Am I looking for excuses not to believe?

Sometimes I hear Christians say that unbelievers are merely looking for excuses not to believe. The implication is that the evidence is so overwhelming that only a stubborn rebel would refuse to believe. That is just simply not the case. The evidence for the truth of evangelical Christianity is in reality pretty weak. If God were interested in providing real evidence, he certainly could have done a better job.

Dr. Matt McCormick, Professor of Philosophy at California State University, has an excellent entry on his blog about this subject. He writes:

Suppose the almighty creator of the universe with the power to control every aspect of reality had sought to achieve a state where all or most normal, thoughtful adult human beings could reflect on the evidence available to them and come to believe that he exists. Could such a being create a state of affairs where being with our powers of reasoning could consult the evidence and conclude that God is real? It would seem that bringing about such a state of affairs would be a trivial matter for such a being. I am not all powerful, all knowing, or all good, yet I can make my existence perfectly obvious to humans.

Is the current state of affairs that most human beings are in one where the existence of such a being is obvious or reasonable? There are a great many people who believe, certainly. But there are a great many who do not. There are billions of Buddhists, for example, who do not believe in the existence of an all powerful creator God. Even those people who believe are doubtful about God’s existence being obvious or clearly indicated by reason. When polled, a great many of them respond that belief in God can only come through faith. And certainly in human history we can find billions more people for whom the existence of such a being was not obvious or reasonable.

What is the evidential situation we are in regarding the Christian God? Our central piece of evidence is a book that is made up of a collection of writings by a wide range of authors. The contents of this book have been culled from a much large body of religious writings over the course of centuries that make a wide range of inconsistent claims about the existence, nature, and history of this God and his actions. Humans have done that culling to arrive at a book that is alleged to be the one, true perfect source of inerrant information about this being.

If the all powerful, all knowing creator of the universe had sought to make his existence known and reasonable through that book or its stories, could he have done a better job? Could the miracles of Jesus have been bigger? Could they have been attested to by more sources? By more reliable witnesses? Could they have been reported by the original eye-witnesses instead of the hearsay reports we have? Could Jesus’ divinity have been less ambiguous? Could the same stories about a 1st century religious leader have arisen even though he was not a supernatural being? Could a more careful and systematic investigation into the stories about Jesus’ supernatural powers have been pursued? Were there people who were contemporaries of Jesus who were not convinced? Could the evidence for them have been better? Could the history of the documents that report the stories about God and Jesus have been less muddled by controversy, fragmentation, and ambiguity?

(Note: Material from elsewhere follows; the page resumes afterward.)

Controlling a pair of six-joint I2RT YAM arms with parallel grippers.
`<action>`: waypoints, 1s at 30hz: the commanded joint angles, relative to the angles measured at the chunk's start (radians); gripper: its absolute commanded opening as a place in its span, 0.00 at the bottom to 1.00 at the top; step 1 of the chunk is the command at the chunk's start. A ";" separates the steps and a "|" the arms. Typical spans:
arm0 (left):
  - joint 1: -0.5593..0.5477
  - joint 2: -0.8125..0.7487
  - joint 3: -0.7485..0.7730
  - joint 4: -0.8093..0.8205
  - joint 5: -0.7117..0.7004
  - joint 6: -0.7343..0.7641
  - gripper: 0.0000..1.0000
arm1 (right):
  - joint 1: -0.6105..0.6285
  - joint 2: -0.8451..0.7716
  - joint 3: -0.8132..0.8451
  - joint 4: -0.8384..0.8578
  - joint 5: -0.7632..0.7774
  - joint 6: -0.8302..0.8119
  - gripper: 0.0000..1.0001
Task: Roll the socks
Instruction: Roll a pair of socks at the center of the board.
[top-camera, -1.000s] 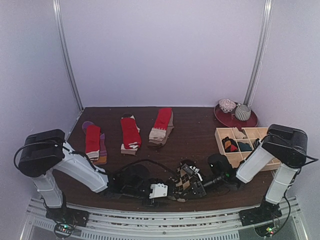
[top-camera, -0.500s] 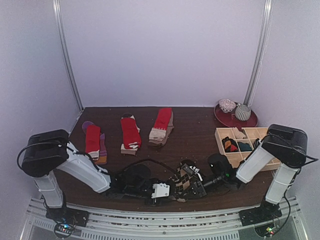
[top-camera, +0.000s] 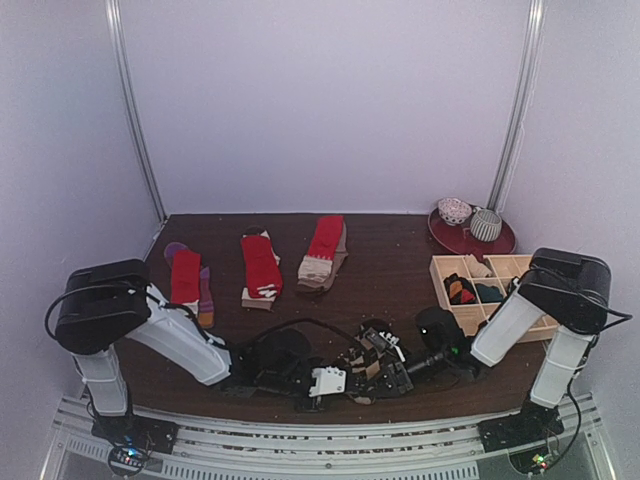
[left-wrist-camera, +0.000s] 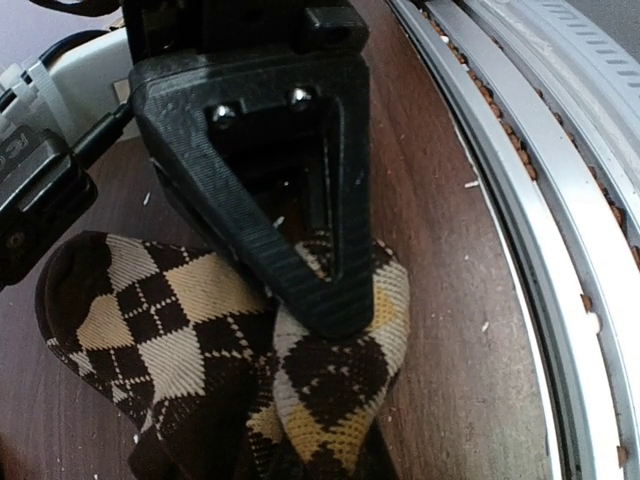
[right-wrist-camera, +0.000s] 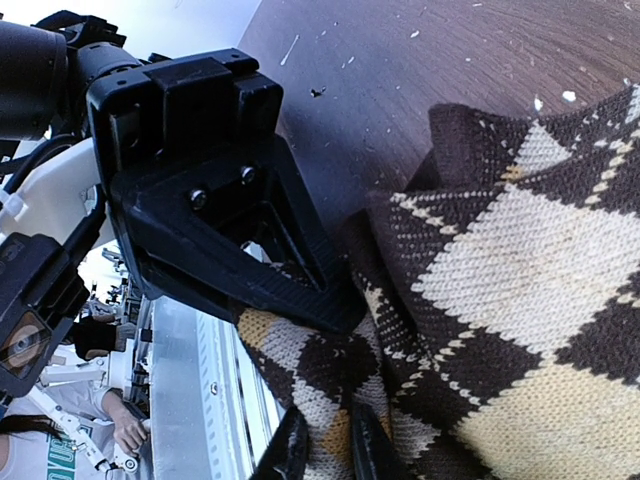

Most people would agree that the answers to all of these questions are “yes.” We can readily imagine a hundred ways in which the case for God on the basis of the Bible could have been better. It seems quite clear that if God had really intended humanity to believe on the basis of the Bible, he could have done a better job.


So, if there is a God, he/she/it created man with a large brain. Obviously, that God intended for man to use that brain. If during the course of using our minds, we find the evidence for the Bible and Evangelical Christianity to be less than convincing, can that God (assuming he/she/it is just and fair)condemn us? I hardly think so.

11 comments:

  1. Ken,

    The evidence for Christianity is overwhelming. If I took similar evidence into any court, I would win the case with an unbiased jury.

    I should know since I have to deal with the courts all the time.

    The ground of all knowledge is faith since we can only know things in degrees of probability. Even if you saw the resurrected Lord himself, using your worldview of naturalism, you would have to deny your senses and believe that you were hallucinating.

    The problem is not the evidence. It is your worldview that keeps you looking for a reason not to believe.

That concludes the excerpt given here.